I'm at a complete loss as to how to attack this. All the plots I have show this is true, but a plot is not a proof. Any suggestions welcome!
 A: I think I managed to prove the entire inequality analytically. The whole proof is a bit long to post here (about 7 pages) and involves ugly looking expressions. I'll outline the general strategy I used:  


*

*Start with the original inequality
$$-\frac{(1-2q)}{(p \star q) (1- p \star q)\log\left(\frac{1-p}{p}\right)} + \frac{\log\left(\frac{1- p \star q}{p \star q}\right)}{p(1-p)\left(\log\left(\frac{1-p}{p}\right)\right)^2} - \frac{H(q)(1-2p)}{H(p)(p \star q) (1- p \star q)\log\left(\frac{1-q}{q}\right)} \leq 0$$
and throw all the $p\star q$ terms on one side to get 
$$(p \star q)(1- p\star q)\log\left(\frac{1-p \star q}{p \star q}\right)  \leq(1-2q)p(1-p)\log\left(\frac{1-p}{p}\right) + \frac{p(1-p)(1-2p)\left(\log\left(\frac{1-p}{p}\right)\right)^2 H(q)}{H(p)\log\left(\frac{1-q}{q}\right)}$$

*Now keep $p \star q$ fixed $ = k$ say, and try minimise the right hand side. Notice that when $p = k, q = 0$ we have equality. This might lead us to hope that the right hand side is a decreasing function of $p$, and when $p$ becomes $k$ we have equality.  

*Now consider the partial derivative of the RHS in $p$, and try to show that this is negative. By some stroke of luck, it turns out that if we look at $\frac{\partial RHS}{\partial p}$ for a fixed $p$ and vary $k$, the value of $k$ which maximises $\frac{\partial RHS}{\partial p}$ is $k = p$. So its sufficient to prove $\frac{\partial RHS}{\partial p}|_{(p,p)} \leq 0$  

*$\frac{\partial RHS}{\partial p}|_{(p,p)}$ when evaluated gives me the second inequality (the one I added in the EDIT). Thus it suffices to show
$$p^2(\log(p))^2 - (1-p)^2(\log(1-p))^2 + (1-2p)\left(\log(p)\log(1-p) + p\log(p)+(1-p)\log(1-p)\right) \leq 0$$  

*Let me call the above expression $F(p)$. I showed that if $F(p) > 0$ somewhere, then $F'''(p)$ would have atleast $2$ zeros in $[0,0.5]$. (This is easy to show.) Explicitly computing $F'''(p)$ shows that it is $-\infty$ at $0$ and strictly  positive at $0.5$. So, if we happened to show that $F'''$ is concave,  it would have exactly one zero, and thus contradict the result that it should have $2$, and thus prove the result.  

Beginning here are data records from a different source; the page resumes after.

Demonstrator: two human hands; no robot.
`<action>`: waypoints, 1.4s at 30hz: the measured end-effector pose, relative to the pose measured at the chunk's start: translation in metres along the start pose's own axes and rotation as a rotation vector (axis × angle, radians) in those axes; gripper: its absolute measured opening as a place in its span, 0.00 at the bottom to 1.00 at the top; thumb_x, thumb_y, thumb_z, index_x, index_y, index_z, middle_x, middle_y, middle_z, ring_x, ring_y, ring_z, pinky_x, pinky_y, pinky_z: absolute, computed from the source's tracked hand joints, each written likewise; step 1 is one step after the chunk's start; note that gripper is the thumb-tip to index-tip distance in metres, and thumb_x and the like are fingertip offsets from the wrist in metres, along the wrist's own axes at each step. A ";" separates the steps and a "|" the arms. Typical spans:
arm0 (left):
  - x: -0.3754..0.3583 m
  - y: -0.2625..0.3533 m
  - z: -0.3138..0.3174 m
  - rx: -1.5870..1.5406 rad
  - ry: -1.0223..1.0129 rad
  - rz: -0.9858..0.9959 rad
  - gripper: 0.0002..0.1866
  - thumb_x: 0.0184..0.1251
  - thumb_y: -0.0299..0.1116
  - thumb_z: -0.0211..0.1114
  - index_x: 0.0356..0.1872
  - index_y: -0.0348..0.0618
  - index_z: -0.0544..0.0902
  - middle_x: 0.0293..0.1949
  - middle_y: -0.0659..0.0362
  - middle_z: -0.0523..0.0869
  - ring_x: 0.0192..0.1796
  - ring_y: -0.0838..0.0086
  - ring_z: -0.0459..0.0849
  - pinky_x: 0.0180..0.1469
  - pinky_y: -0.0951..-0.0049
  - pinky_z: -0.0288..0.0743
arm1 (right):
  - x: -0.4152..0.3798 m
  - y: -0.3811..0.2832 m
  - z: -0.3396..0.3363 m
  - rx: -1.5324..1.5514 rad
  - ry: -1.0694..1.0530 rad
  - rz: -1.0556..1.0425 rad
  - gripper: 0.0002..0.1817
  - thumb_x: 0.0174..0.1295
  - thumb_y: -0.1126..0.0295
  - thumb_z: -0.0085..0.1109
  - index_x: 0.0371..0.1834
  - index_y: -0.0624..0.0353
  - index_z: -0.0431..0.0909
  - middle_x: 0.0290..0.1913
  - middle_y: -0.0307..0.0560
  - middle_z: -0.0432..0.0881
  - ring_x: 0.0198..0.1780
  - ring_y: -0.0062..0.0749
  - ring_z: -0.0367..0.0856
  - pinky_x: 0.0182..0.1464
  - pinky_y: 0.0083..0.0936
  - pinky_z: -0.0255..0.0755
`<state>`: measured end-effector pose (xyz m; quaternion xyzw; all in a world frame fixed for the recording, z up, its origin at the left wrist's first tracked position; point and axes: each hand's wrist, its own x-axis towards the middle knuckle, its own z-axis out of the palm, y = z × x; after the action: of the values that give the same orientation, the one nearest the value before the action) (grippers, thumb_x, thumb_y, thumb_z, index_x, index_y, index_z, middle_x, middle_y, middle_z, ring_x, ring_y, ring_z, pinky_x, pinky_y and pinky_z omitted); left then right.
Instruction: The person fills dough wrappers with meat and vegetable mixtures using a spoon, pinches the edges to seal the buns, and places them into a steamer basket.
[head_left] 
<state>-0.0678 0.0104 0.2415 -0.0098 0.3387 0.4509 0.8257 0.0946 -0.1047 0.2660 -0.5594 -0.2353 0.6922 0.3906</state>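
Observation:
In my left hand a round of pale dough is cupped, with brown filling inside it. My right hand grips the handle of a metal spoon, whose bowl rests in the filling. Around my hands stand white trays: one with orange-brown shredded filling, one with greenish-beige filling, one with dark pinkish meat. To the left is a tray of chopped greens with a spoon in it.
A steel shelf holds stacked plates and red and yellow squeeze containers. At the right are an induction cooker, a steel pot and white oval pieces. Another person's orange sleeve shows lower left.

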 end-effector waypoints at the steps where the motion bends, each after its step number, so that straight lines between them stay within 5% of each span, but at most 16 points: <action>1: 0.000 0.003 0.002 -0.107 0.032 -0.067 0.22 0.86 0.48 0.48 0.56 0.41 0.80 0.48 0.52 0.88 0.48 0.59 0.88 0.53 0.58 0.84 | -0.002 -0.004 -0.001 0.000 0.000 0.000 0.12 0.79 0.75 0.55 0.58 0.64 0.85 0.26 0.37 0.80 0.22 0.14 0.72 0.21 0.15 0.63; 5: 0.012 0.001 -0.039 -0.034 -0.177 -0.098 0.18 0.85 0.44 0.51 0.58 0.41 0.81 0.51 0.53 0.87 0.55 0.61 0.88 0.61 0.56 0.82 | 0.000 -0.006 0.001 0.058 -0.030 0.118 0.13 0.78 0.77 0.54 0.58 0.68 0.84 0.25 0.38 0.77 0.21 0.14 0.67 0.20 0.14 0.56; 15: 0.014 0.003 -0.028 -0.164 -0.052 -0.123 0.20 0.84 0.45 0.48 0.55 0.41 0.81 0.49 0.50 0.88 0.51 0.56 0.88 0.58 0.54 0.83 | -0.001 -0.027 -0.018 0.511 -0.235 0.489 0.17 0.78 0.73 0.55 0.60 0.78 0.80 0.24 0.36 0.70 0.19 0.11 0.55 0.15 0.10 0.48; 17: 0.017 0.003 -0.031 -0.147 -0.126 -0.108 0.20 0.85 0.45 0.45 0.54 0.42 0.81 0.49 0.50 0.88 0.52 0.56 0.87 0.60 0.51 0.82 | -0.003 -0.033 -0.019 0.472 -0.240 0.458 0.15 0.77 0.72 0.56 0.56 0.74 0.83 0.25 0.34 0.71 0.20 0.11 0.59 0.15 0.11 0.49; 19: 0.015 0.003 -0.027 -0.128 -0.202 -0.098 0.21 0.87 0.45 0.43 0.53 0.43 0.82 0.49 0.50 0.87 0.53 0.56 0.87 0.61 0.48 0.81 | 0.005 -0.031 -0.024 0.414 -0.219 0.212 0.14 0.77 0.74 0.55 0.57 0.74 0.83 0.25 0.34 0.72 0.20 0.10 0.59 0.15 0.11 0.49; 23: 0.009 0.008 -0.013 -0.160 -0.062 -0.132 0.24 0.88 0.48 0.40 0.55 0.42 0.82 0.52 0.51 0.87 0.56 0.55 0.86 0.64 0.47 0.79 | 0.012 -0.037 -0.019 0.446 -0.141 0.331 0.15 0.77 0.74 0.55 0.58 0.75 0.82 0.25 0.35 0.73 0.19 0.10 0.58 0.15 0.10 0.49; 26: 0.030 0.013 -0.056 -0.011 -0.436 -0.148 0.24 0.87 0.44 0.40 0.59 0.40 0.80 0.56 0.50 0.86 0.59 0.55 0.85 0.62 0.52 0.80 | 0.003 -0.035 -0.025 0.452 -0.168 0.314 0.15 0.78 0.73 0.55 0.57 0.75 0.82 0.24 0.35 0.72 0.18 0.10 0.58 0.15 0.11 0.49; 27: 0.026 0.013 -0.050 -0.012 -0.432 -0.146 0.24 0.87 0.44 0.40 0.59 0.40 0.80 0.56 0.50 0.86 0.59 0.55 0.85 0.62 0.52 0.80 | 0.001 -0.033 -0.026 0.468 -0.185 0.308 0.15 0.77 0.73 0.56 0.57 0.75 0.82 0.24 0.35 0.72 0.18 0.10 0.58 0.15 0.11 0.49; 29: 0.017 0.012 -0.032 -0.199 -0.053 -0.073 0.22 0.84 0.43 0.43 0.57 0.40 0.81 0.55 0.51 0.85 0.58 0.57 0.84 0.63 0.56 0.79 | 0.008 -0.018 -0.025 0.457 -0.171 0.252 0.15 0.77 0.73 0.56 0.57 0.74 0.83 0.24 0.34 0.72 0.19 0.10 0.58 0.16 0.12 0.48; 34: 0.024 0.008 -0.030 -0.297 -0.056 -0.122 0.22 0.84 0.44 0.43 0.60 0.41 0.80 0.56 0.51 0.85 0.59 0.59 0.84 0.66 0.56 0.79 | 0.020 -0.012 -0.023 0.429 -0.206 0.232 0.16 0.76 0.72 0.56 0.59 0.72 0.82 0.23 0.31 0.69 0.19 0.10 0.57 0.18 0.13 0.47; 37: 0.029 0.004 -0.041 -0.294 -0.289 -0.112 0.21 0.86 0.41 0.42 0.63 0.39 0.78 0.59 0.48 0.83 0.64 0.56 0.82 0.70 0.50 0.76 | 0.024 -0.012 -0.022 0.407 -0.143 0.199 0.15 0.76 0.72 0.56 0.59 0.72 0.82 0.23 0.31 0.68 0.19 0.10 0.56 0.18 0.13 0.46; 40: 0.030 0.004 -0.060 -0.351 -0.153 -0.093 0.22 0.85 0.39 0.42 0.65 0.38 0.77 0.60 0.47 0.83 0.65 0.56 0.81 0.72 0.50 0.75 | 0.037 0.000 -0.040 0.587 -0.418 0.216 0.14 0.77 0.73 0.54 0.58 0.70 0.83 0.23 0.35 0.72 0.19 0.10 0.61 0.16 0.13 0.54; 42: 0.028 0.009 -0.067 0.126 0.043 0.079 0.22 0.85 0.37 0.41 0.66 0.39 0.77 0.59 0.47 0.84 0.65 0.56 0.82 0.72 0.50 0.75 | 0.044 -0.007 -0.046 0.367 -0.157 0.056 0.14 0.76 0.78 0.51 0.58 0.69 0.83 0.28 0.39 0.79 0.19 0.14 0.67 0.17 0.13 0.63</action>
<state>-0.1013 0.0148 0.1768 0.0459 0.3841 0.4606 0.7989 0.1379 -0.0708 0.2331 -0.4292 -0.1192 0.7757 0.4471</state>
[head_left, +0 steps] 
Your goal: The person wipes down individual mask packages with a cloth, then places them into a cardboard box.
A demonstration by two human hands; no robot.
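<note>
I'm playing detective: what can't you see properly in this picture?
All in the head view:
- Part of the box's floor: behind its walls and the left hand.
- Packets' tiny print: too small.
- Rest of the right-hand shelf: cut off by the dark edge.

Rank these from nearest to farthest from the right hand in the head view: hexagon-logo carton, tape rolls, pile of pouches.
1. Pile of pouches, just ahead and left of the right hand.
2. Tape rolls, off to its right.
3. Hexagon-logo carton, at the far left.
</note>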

*Now I do something truly horrible. I explicitly compute the 5-th derivative and show that it is negative, thus $F'''$ is indeed concave.  

*The inequality $F'''''(p) \leq 0$ can be somewhat simplified to get 
$$P_1(p)\log(p) + P_2(p)\log(1-p) + P_3(p) \leq 0$$
where $P_1, P_2,P_3$ are some $7$-th degree polynomials.  

*I now use Sturm's theorem to show that over the range $[0,0.5]$ $P_1,P_2 \geq 0$. This, too, was quite horrible.  

*Now I use a polynomial approximation to $\log$, and use the positivity of $P_1,P_2$ to conclude 
$$P_1(p)\log(p) + P_2(p)\log(1-p) + P_3(p)\leq P_1(p)\left( -(1-p) - \frac{(1-p)^2}{2}\right) + P_2(p)\left(-p - \frac{p^2}{2}\right) + P_3(p)$$  

*By another stroke of luck, the RHS here factorises to give $$ -24(1-p)^2 (p-0.5)^2  p^2 (p^2-p+\frac{7}{3})
$$
which is clearly seen to be negative, and thus by step $9$ I can now say that $F'''''$ is negative, and $F'''$ is concave, and it has only one root in $[0,0.5]$ and thus $F$ has to be non-positive everywhere in $[0,0.5]$. 
In retrospect, I guess using numerical techniques (as advised in the comments section) would have been more prudent. 
A: Just take derivatives with respect to p and q. 
You'll find that they're never zero, and hence the maximum is on the boundary. 
The signs of the derivatives on the boundary will tell you where the maximum is, and this maximum with most likely be zero.